Prompt: The whole listing, pictures aside, should be reproduced exactly.

Data block:
____

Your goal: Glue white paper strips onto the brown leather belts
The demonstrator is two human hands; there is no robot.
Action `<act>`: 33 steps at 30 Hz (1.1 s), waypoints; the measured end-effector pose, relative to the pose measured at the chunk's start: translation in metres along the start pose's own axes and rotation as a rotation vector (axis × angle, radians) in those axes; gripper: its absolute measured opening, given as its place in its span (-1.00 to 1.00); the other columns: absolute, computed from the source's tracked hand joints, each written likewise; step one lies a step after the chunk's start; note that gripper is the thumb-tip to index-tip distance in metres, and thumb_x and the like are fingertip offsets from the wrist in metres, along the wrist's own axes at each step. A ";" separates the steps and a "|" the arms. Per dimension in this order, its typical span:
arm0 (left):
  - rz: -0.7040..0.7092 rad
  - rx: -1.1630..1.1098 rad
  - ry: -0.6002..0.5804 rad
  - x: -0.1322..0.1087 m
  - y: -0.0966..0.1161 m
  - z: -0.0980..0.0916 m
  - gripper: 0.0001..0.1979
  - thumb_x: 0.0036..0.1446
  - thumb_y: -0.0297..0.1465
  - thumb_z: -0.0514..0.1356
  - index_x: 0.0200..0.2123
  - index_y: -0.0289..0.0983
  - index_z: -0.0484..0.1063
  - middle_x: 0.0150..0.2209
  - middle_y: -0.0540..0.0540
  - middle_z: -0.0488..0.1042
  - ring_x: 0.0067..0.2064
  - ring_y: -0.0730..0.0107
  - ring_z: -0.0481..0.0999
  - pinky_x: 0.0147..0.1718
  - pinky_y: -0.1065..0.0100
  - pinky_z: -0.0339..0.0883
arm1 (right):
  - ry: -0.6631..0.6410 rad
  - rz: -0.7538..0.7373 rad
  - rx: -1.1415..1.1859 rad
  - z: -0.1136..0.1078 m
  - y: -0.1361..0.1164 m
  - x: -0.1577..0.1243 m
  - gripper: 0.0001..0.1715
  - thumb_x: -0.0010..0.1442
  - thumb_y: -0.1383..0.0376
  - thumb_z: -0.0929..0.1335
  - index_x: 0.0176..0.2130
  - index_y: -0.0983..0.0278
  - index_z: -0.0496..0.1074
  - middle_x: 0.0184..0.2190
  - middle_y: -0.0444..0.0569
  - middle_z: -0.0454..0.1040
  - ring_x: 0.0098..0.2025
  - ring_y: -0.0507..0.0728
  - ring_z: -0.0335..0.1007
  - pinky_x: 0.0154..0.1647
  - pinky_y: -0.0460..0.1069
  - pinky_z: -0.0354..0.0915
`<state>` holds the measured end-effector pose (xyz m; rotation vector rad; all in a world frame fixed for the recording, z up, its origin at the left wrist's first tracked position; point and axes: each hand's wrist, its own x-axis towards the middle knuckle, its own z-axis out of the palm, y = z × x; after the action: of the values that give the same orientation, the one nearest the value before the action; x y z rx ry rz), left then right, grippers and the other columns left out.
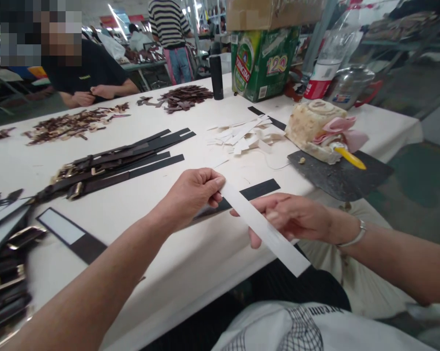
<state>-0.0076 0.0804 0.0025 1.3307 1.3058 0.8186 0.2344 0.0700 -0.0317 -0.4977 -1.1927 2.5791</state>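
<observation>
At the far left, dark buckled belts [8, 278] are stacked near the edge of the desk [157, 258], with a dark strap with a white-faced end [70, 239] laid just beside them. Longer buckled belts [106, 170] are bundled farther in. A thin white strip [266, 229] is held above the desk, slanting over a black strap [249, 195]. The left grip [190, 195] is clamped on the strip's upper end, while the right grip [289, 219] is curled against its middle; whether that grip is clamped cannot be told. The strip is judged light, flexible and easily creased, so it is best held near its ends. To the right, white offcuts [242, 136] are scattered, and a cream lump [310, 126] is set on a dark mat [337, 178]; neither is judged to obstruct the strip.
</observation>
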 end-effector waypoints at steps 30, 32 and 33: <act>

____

Answer to this problem:
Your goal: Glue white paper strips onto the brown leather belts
The demonstrator is two human hands; there is no robot.
Action `<act>`: 33 steps at 30 Hz (1.1 s), waypoints; the measured end-effector pose, relative to the pose measured at the chunk's start: translation in metres along the start pose's own axes and rotation as a rotation vector (axis × angle, radians) in those axes; gripper: its absolute measured opening, given as its place in its span (-1.00 to 1.00); the other columns: absolute, computed from the source's tracked hand joints, each written likewise; step one lies a step after the chunk's start; note that gripper is the thumb-tip to index-tip distance in metres, and thumb_x and the like are fingertip offsets from the wrist in metres, along the wrist's own axes at each step. A ";" separates the steps and a "|" the arms. Per dimension in this order, its typical span:
arm0 (left):
  - rz: -0.7040..0.7092 rad
  - rx: -1.1630..1.1098 rad
  - ry: -0.6002..0.5804 rad
  - x: -0.1322..0.1087 m
  - y: -0.0966..0.1161 m
  - z: -0.0980..0.0916 m
  - gripper: 0.0001..0.1979
  - thumb_x: 0.0036..0.1446
  - thumb_y: -0.0297..0.1465
  - thumb_z: -0.0514..0.1356
  - index_x: 0.0200..0.2123
  - index_y: -0.0289..0.0983
  - index_z: -0.0484..0.1063
  - middle_x: 0.0150..0.2209
  - middle_y: -0.0540..0.0540
  - middle_z: -0.0488..0.1042
  - ring_x: 0.0067..0.2064
  - ring_y: -0.0730..0.0107
  - ring_z: -0.0481..0.0999
  - pinky_x: 0.0147..0.1718
  - pinky_y: -0.1065..0.0100
  - pinky_z: -0.0339..0.0883
arm1 (right):
  - ry: -0.6631..0.6410 rad
  - rz: -0.7538..0.7373 rad
  - rx: -1.1415..1.1859 rad
  - z: -0.1136..0.1078 m
  - y: -0.1361..0.1164 m
  - x: -0.1577..0.1243 m
  - gripper: 0.0001..0.1715
  - thumb_x: -0.0010..0.1442
  - thumb_y: -0.1383..0.0376
  - thumb_z: -0.0929..0.1335
  - index_x: 0.0176..0.2130
  - index_y: -0.0983..0.0278
  - index_z: -0.0496..0.1074
  - middle_x: 0.0184..0.2190
  - middle_y: -0.0444..0.0569
  - middle_z: -0.0454..0.1040
  - ring_x: 0.0098..0.2025
  - ring_y: -0.0507..0.0728
  - ring_z: -0.0335..0.1007
  - pinky_x: 0.0154..0.1647
  - pinky_y: -0.0460..0.1069
  - pinky_z: -0.0354..0.0915
`<state>` holds the measured end-effector pose (xyz m; rotation vector rad; all in a world frame fixed for the recording, z up, its origin at the left wrist's first tracked position; point and axes: each hand's wrist, its own x-axis towards the middle knuckle, its own z-axis out of the palm, y = z × x; after the action: of the values that give the same orientation, the one nearest the value before the action; x y z rx ry rz), left then right, grippers and the other columns left out.
<state>-0.0076 0.0804 0.0025 1.3307 1.3058 0.8186 0.2344 0.0700 -0.0317 -0.4977 -1.1927 2.5791</state>
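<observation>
At the far left, dark buckled belts [8, 278] are stacked near the edge of the desk [157, 258], with a dark strap with a white-faced end [70, 239] laid just beside them. Longer buckled belts [106, 170] are bundled farther in. A thin white strip [266, 229] is held above the desk, slanting over a black strap [249, 195]. The left grip [190, 195] is clamped on the strip's upper end, while the right grip [289, 219] is curled against its middle; whether that grip is clamped cannot be told. The strip is judged light, flexible and easily creased, so it is best held near its ends. To the right, white offcuts [242, 136] are scattered, and a cream lump [310, 126] is set on a dark mat [337, 178]; neither is judged to obstruct the strip.
</observation>
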 end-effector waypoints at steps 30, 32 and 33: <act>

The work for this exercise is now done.